TAKING CARE OF BUSINESS
(director: Arthur Hiller; screenwriters: Jeff (J.J.) Abrams/Jill Mazursky; cinematographer: David M. Walsh; editor: William Reynolds; music: Stewart Copeland; cast: Charles Grodin (Spencer Barnes), James Belushi (Jimmy), Ann DeSalvo (Debbie Lipton), Loryn Locklin (Jewel), Stephen Elliott (Walther Bentley), Hector Elizondo (Warden), Veronica Hamel (Elizabeth), Mako (Sakamoto), Thom Sharp (Mike), Gates McFadden (Diane), Marte Boyle Slout (Brenda); Runtime: 107; MPAA Rating: R; producer: Geoffrey Taylor; Hollywood Pictures; 1990)
“A buddy movie rip-off of Trading Places.“
Reviewed by Dennis Schwartz
A buddy movie rip-off of Trading Places. The slight comedy is funny in spots, but is too dumb in its entirety. The tired direction of Arthur Hiller (“Plaza Suite”/”Love Story“) and the silly screenplay by J. J. Abrams and Jill Mazursky (daughter of executive producer Paul Mazursky) leave a lot to be desired.
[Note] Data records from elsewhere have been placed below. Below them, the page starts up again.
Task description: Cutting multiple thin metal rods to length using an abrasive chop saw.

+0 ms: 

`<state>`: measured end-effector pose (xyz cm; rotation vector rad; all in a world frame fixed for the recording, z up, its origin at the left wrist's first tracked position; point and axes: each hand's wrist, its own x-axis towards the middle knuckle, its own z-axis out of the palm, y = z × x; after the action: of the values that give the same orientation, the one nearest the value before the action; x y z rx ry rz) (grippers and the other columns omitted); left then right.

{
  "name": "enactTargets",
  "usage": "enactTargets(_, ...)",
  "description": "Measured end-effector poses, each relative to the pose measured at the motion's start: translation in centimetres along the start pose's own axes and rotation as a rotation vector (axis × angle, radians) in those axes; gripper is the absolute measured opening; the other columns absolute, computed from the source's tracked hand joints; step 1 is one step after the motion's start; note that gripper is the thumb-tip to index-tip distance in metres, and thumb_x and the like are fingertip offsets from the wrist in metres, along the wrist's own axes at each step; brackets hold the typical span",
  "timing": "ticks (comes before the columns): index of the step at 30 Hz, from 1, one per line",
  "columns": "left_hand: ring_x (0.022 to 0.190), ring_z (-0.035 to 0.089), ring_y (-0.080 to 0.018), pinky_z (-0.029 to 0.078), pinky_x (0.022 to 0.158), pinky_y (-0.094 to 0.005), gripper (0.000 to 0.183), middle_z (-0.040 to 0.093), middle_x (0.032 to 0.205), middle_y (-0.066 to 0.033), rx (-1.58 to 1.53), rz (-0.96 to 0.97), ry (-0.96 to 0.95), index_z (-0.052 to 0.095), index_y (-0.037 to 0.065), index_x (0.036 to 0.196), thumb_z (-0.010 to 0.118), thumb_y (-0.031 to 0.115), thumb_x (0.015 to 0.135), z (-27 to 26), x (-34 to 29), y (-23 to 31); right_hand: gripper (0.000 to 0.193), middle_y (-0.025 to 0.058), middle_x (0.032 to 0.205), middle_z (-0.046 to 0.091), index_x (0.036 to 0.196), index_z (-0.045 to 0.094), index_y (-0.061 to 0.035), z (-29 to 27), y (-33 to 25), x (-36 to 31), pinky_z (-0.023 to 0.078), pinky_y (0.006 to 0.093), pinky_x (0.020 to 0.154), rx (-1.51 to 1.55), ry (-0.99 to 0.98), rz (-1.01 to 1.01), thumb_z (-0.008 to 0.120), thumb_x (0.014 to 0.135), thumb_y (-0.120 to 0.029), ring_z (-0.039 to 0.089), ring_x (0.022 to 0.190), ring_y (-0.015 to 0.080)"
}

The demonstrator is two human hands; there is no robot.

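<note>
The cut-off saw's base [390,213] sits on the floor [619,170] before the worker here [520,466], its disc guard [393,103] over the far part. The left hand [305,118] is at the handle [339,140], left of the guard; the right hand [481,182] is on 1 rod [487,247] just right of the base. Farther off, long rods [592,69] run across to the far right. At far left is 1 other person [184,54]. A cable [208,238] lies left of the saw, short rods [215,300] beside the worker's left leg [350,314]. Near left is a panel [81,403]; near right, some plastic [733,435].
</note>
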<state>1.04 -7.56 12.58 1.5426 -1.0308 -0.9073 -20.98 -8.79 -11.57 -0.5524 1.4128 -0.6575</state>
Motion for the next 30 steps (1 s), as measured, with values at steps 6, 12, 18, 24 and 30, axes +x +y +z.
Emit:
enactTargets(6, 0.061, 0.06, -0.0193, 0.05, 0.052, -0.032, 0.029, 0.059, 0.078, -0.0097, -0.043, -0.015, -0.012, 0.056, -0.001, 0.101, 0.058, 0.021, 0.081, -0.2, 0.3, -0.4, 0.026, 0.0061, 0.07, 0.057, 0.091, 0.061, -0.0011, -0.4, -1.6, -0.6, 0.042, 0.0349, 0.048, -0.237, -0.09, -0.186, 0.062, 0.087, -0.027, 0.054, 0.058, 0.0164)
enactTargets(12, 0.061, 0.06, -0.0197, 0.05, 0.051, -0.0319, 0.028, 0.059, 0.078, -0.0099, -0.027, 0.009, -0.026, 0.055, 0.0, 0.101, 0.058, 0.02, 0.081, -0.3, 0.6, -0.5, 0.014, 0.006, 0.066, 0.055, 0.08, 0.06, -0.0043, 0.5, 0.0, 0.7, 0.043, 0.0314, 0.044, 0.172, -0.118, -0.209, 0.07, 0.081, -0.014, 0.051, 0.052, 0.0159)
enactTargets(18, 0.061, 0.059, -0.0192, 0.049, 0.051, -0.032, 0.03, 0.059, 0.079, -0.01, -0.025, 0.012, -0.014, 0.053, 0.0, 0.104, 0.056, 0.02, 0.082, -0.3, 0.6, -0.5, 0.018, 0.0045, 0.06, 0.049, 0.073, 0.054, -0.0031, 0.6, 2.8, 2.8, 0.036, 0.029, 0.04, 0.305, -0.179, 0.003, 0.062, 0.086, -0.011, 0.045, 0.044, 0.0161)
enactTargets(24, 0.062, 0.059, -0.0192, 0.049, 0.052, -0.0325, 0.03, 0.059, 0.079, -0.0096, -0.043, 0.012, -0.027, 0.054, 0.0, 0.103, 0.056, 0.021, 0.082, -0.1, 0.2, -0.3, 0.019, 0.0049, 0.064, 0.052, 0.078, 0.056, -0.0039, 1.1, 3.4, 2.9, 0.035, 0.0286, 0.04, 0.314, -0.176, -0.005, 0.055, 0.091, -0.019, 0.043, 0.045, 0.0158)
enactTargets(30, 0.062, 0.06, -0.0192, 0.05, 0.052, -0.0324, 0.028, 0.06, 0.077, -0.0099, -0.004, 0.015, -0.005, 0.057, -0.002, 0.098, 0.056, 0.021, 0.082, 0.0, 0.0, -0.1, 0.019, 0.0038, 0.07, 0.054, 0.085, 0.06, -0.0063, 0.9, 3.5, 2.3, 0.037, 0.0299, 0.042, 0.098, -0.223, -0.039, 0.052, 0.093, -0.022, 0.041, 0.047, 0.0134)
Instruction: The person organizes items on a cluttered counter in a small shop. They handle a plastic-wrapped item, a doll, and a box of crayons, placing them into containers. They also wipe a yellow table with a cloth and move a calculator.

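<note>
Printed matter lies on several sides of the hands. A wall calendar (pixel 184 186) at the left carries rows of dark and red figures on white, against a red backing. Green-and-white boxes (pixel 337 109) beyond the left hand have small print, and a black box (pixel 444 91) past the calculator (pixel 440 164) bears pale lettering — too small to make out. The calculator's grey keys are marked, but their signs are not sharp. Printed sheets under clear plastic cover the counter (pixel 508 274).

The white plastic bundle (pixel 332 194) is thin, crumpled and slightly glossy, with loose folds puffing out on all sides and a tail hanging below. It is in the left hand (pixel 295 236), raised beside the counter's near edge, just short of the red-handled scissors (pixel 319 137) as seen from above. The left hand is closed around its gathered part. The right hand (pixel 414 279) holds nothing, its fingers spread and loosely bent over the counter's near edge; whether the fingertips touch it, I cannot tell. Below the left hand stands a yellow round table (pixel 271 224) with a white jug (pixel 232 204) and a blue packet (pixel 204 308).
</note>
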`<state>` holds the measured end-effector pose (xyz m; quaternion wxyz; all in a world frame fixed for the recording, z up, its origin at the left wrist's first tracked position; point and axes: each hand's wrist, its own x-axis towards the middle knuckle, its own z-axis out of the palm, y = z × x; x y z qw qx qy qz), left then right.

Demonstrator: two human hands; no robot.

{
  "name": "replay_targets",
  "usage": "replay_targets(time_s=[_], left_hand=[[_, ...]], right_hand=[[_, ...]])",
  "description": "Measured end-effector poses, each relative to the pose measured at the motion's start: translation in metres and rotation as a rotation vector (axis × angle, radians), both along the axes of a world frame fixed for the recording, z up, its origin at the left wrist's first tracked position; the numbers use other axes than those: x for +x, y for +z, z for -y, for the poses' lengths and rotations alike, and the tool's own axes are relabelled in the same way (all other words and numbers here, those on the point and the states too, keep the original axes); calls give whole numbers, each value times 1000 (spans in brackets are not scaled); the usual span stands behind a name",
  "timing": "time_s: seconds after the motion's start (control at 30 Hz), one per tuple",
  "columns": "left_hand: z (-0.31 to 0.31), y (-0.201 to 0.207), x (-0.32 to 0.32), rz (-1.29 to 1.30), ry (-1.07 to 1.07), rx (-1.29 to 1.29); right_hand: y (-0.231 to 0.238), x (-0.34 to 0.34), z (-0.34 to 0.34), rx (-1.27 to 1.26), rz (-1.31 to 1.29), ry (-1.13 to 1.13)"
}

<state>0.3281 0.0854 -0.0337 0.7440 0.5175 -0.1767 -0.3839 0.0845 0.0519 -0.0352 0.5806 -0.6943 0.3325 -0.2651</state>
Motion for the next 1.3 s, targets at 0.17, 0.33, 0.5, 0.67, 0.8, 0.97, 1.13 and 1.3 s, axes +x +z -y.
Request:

An imprisoned career car thief jailbird and big Cubs fan, Jimmy (James Belushi), escapes from his minimum-security prison to see the World Series in LA between the Angels and his Cubs. The buttoned-up yuppy ad-man, Spencer Barnes (Charles Grodin), is sent by his bossy heart-attack recovering boss Walter (Stephen Elliott) to LA to close a deal with a Japanese food company headed by Sakamoto (Mako) and is promised a promotion if successful. The rattled Spencer tries to shake loose in LA from his clinging, talkative former high school classmate, Debbie Lipton (Ann DeSalvo), who sat next to him on the flight and won’t let go of him upon landing even though made aware that he’s a happily married man. Further rattled over his missing luggage, Spencer loses his Filofax at the airport and everything then goes wrong with his orderly life. Jimmy finds the organizer at the airport and moves into Walter’s Malibu mansion, where the ad-man was to stay. The cheery thief uses the cash, credit cards and contacts meant for Spencer to live the good life. He also begins an affair with the boss’ vulnerable sexy daughter (Loryn Locklin), who pays him a visit to swim at the mansion. Meanwhile Spencer is mugged, beaten, jailed and left penniless, as everything he does turns bad. Not willing to give up on his weekend assignment, Spencer contacts Debbie for help and gets driven around by the woman he can’t stomach. Things turn for the worse when Jimmy is mistaken for Spencer by the firm’s handlers assigned to be with Spencer as he tries to close the deal. When the fake Spencer blows the ad pitch to Sakamoto, the shit hits the fan and he’s fired. Finally Spencer’s concerned wife (Veronica Hamel) arrives and she meets Jewel at the mansion, where the two try and figure out what’s up with the Spencer they think they know. Meanwhile the foes meet and take in the World Series together and surprisingly bond. It leads to an absurd happy ending with the message that ‘if the Cubs could win the World Series, anything is possible.’ The banal movie can only go so far with its unrealistic premise about loss of identity before it collapses from stupidity and loses any cuteness it might have previously gained through sheer luck.